First, I've been doing okay for a beginner on the half-pipe, getting about halfway up the sides, but I notice that I'm much better going counter-clockwise that clockwise. I'm wondering if it's a common experience that one way is easier than the other, maybe related to the dominant side of your body (I'm left-handed), or is it just that I've practiced one way more than the other?
Secondly, some advice about stairs. This park has a set of about 6 stairs with a ramp on the other side, and they're fairly steep, so not good to start out on. Nevertheless, I tried going down them last week, and it was pretty bumpy, to say the least. I think I may have been going too fast. Being a commuter, usually with a bike computer, I have a pretty good sense of how fast I'm going, but I have no idea how fast is appropriate for going down steps. Someone gave me a copy of "Urban Biker's Tips and Tricks", which talks about technique for stairs, but they don't mention specific speeds. Should I be regulating my speed with the brakes on my way down? (I guess I probably should, as it's hard to see how I could go down a long set indefinitely without doing so.)

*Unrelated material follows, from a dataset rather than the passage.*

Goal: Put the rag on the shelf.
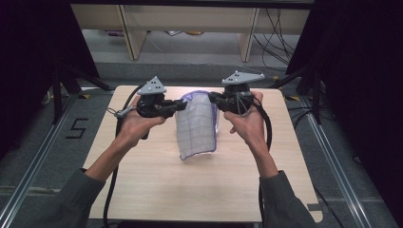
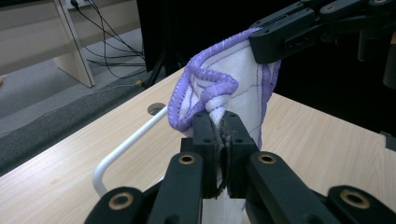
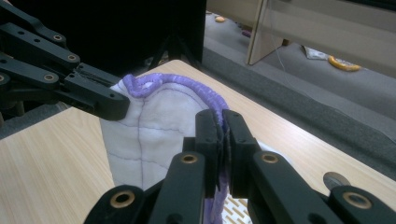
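A white cloth (image 1: 196, 126) with thin purple grid lines and a purple stitched border hangs over the middle of the wooden table (image 1: 152, 185), lifted by its top edge. My left gripper (image 1: 183, 105) is shut on the cloth's upper left corner. My right gripper (image 1: 211, 98) is shut on the upper right corner. In the left gripper view the purple hem (image 2: 205, 88) bunches just above my closed left gripper (image 2: 222, 122), and the other gripper (image 2: 275, 39) pinches the far corner. In the right gripper view my closed right gripper (image 3: 221, 122) clamps the hem (image 3: 187, 86).
A white metal handle (image 2: 122, 149) and a round hole (image 2: 156, 108) sit at the table's far edge. Beyond the table are light wooden furniture legs (image 1: 128, 33), loose cables (image 1: 275, 28) on grey floor, and black tripod legs (image 1: 62, 80) beside both sides.
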`<state>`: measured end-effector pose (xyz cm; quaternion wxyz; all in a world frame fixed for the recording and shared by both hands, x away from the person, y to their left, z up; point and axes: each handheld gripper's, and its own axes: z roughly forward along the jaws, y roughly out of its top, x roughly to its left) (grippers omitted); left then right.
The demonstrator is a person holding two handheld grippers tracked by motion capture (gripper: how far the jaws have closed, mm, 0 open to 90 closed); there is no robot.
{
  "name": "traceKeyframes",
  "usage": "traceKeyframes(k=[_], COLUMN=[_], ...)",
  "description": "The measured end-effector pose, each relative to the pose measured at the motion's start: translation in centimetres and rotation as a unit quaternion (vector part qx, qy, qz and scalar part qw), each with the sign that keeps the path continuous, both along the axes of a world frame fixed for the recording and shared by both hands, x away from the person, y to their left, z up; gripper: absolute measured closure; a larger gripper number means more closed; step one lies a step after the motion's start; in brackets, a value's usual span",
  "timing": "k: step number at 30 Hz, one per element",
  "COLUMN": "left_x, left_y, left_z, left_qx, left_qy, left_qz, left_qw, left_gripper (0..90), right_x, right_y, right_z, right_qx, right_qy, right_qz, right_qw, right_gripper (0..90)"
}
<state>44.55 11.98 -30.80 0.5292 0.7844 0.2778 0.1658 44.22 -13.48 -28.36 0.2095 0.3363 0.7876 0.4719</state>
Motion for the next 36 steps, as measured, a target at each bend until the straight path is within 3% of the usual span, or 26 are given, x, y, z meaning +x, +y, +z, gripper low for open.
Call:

If it matters, the bike I'm taking to the park is a Trek 820 with smooth road tires (since I primarily use it for commuting).
I rule with a mighty leg
You might wanna get a BMX bike if your gonna go to the park.. that's the first thing. The second thing is that it's all about feel, there is no correct and standard speed to go.
get out of your chair and jump 180 degrees. That will be the way you carve a ramp primarily. On the other hand, just carve both ways and learn to do both ways. As far as riding down stairs, get your bum off the saddle and back over the back wheel and stay loose for shock absorbsion. As always, the faster the better.
SPACE FOR RENT
leaning your bum out over the back wheel helps a lot.
Dont want to feel the bumps going down the stairs? Grind the rail or just huck the whole set.
And as for turning, One side is naturally easier to spin too, it just takes practice to teach your body to go the other way.